Updated April. 10, 2019 07:41

한국어

It is no easy thing to get over the sorrow and pain of losing someone we love. Japanese writer Hisashi Inoue talks about this in his script “The Face of Jizo.” In the script, a 23-year-old daughter sees her father, who was killed three years ago when Hiroshima was destroyed by atom bombs. As the writer said, the father is in fact a ghost living in her mind, summoned by her sense of guilt and sighs.

The father has felt sorry for his daughter, who still lives with trauma and shudders with fear whenever there are lightning strikes. She also turns a blind eye to her own emotions due to feelings of guilt even if she falls in love with someone. For that reason, the father has turned up to support and be a cheerleader for his own daughter.

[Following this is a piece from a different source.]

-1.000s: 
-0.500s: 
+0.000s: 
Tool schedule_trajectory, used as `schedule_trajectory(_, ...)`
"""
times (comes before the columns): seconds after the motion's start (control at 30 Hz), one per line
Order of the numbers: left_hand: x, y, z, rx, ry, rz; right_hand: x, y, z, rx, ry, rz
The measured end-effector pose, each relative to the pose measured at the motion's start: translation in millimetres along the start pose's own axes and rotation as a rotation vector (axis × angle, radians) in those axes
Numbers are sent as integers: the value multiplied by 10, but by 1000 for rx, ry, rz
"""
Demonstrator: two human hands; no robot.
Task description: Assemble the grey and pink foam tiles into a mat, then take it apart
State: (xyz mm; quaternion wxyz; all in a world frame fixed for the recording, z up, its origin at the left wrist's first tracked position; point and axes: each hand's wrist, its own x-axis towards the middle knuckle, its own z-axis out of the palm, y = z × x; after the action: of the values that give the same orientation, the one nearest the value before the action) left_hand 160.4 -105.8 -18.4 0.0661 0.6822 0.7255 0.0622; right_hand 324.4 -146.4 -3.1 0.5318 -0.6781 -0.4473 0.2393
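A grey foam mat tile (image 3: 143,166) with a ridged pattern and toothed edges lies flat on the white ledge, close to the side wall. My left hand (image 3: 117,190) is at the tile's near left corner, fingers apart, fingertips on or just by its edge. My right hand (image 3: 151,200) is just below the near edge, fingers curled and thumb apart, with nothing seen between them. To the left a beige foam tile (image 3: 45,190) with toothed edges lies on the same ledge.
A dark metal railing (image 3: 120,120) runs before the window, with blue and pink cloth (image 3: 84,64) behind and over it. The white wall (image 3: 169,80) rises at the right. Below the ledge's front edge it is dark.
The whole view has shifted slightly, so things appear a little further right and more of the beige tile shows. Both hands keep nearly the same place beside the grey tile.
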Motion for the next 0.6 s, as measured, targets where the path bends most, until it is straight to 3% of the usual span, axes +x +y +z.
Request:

The father advises his daughter to accept her emotions and live a happy life, but she shakes her head, feeling sorry for the fact that she made an escape, leaving her father behind. Yet, in fact, it was not a running away. She made desperate efforts to save her father, who was dying of the bombing attacks, but the father sternly told her to leave. To his daughter who thinks that she made a selfish decision to survive and that she doesn’t deserve to live a happy life, the father repeats his last request that she live a life to the fullest. If there’s anything you should feel sorry for, it’s not loving someone but choosing not to love someone, he says.

The story ends with the daughter thanking her father with a smile. Though this would not completely remove her sense of guilt or inner conflicts, she will be able to heal her wounds by living a happier life as asked by her father. Just like the father in the script, those who left us in tragedies may all be cheerleaders who are supporting us and our happy life.